# Question and Answers:

# 1. What is statistics, and why is it important?
   - Statistics is the science of collecting, organizing, analyzing, interpreting, and presenting data. It helps in making informed decisions, understanding trends, and predicting future outcomes based on data.

# 2. What are the two main types of statistics?

* Descriptive Statistics
* Inferential Statistics

# 3. What are descriptive statistics?
  - Descriptive statistics summarize and describe the main features of a dataset using measures like mean, median, mode, range, and standard deviation.

# 4. What is inferential statistics?
   Inferential statistics involve making predictions or inferences about a population based on a sample of data. It uses techniques like hypothesis testing and confidence intervals.

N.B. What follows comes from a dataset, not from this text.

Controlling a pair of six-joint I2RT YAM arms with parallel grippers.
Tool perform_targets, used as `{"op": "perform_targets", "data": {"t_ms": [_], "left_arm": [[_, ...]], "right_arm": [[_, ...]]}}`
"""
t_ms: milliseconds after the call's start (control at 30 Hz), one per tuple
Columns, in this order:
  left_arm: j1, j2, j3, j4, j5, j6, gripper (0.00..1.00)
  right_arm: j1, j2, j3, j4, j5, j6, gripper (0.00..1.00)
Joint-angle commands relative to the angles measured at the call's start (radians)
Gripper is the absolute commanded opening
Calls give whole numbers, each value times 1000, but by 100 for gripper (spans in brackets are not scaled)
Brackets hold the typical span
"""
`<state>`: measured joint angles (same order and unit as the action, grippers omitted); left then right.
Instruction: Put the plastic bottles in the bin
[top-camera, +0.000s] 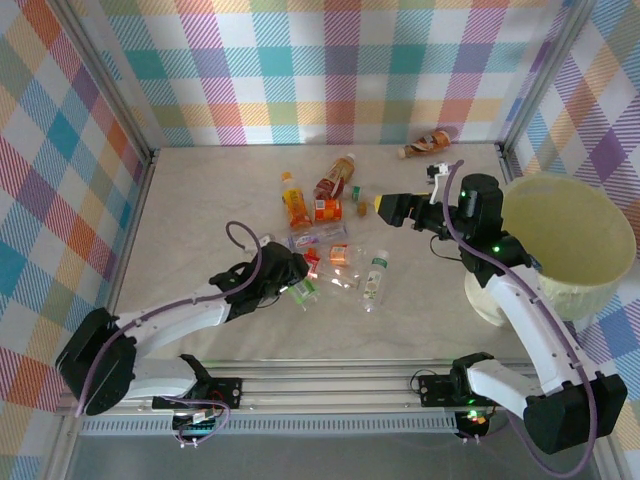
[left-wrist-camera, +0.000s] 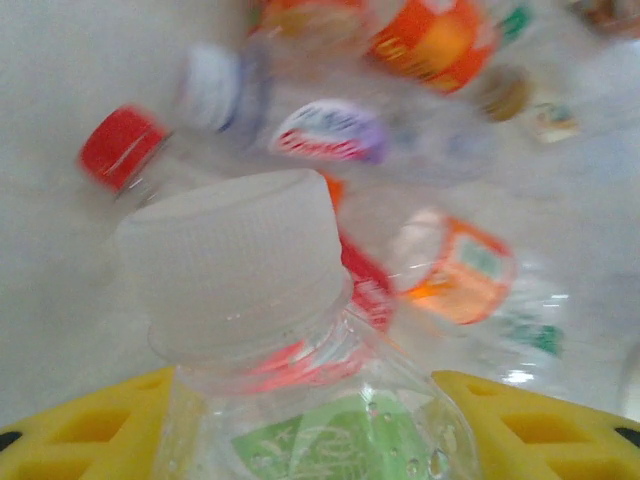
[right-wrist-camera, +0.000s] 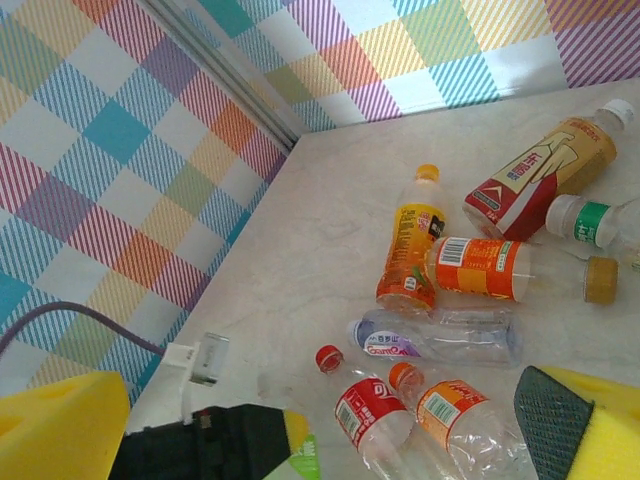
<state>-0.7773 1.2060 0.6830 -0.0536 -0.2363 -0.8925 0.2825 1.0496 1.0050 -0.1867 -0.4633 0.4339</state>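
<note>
Clear white-capped bottle (left-wrist-camera: 290, 340) sits gripped at its shoulder between yellow fingers (left-wrist-camera: 90, 430) of my left tool (top-camera: 293, 283), near worktop middle. My right tool (top-camera: 384, 207) gapes wide, empty, beside bin (top-camera: 565, 180) at right edge. Step, I judge: pick made. Next: lift clear of other bottles (top-camera: 325, 210), carry over bin, release.

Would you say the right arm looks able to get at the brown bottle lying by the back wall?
Probably yes: the right tool is open and empty, and the brown bottle lies alone just beyond it, with nothing between them.
</note>
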Motion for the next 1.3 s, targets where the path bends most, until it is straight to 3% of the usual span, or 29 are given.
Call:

# 5. What is sampling in statistics?
  - Sampling is the process of selecting a subset of individuals from a population to estimate characteristics of the whole population.

# 6. What are the different types of sampling methods?

* Random Sampling
* Stratified Sampling
* Systematic Sampling
* Cluster Sampling
* Convenience Sampling
* Judgmental or Purposive Sampling

# 7. What is the difference between random and non-random sampling?

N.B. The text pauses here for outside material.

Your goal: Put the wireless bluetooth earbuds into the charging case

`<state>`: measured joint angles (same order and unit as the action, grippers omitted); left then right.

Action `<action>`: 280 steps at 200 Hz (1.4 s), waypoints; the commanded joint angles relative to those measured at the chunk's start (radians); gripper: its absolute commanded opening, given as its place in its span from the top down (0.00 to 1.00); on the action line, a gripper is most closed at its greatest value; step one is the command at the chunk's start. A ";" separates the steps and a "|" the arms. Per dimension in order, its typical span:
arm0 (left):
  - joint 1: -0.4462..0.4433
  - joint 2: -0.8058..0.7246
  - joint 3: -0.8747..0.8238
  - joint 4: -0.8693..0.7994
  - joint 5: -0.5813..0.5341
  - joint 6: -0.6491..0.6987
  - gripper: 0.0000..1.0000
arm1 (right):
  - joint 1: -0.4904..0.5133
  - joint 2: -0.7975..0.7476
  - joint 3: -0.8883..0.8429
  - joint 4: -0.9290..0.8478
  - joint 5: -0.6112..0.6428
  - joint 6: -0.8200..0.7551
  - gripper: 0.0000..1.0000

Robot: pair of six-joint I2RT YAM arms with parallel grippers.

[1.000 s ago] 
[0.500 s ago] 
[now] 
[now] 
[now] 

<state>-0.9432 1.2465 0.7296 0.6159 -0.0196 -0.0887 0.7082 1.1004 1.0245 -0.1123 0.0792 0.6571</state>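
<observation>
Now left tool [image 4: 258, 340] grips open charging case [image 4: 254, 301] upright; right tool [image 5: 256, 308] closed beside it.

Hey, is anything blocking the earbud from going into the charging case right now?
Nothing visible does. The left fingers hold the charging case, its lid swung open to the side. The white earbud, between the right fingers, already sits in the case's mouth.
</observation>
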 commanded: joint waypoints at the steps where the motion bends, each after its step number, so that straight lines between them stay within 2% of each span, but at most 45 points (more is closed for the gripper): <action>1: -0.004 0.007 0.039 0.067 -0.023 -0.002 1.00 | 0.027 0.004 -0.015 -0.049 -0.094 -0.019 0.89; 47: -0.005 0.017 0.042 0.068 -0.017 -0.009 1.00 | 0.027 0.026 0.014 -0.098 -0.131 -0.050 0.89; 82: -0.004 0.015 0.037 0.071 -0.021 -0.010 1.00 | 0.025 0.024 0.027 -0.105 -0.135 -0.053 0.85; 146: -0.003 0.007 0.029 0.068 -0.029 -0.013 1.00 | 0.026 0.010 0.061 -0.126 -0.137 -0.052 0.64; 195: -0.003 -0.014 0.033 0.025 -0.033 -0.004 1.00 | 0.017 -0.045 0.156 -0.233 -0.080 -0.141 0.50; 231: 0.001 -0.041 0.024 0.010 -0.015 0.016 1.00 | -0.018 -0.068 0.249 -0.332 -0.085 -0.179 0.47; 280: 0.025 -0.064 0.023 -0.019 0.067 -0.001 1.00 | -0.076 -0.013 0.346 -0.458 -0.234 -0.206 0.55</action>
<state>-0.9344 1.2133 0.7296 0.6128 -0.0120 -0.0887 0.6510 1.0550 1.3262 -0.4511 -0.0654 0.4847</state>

* Random Sampling: Every individual has an equal chance of being selected. (e.g., lottery draw)
* Non-Random Sampling: Selection is based on criteria or convenience. (e.g., surveying only nearby people)

# 8. Define and give examples of qualitative and quantitative data.

* Qualitative Data: Non-numerical information (e.g., color of cars, types of cuisine)
* Quantitative Data: Numerical data (e.g., height in cm, number of students)

# 9. What are the different types of data in statistics?

* Qualitative (Categorical): Nominal and Ordinal
* Quantitative (Numerical): Discrete and Continuous

# 10. Explain nominal, ordinal, interval, and ratio levels of measurement.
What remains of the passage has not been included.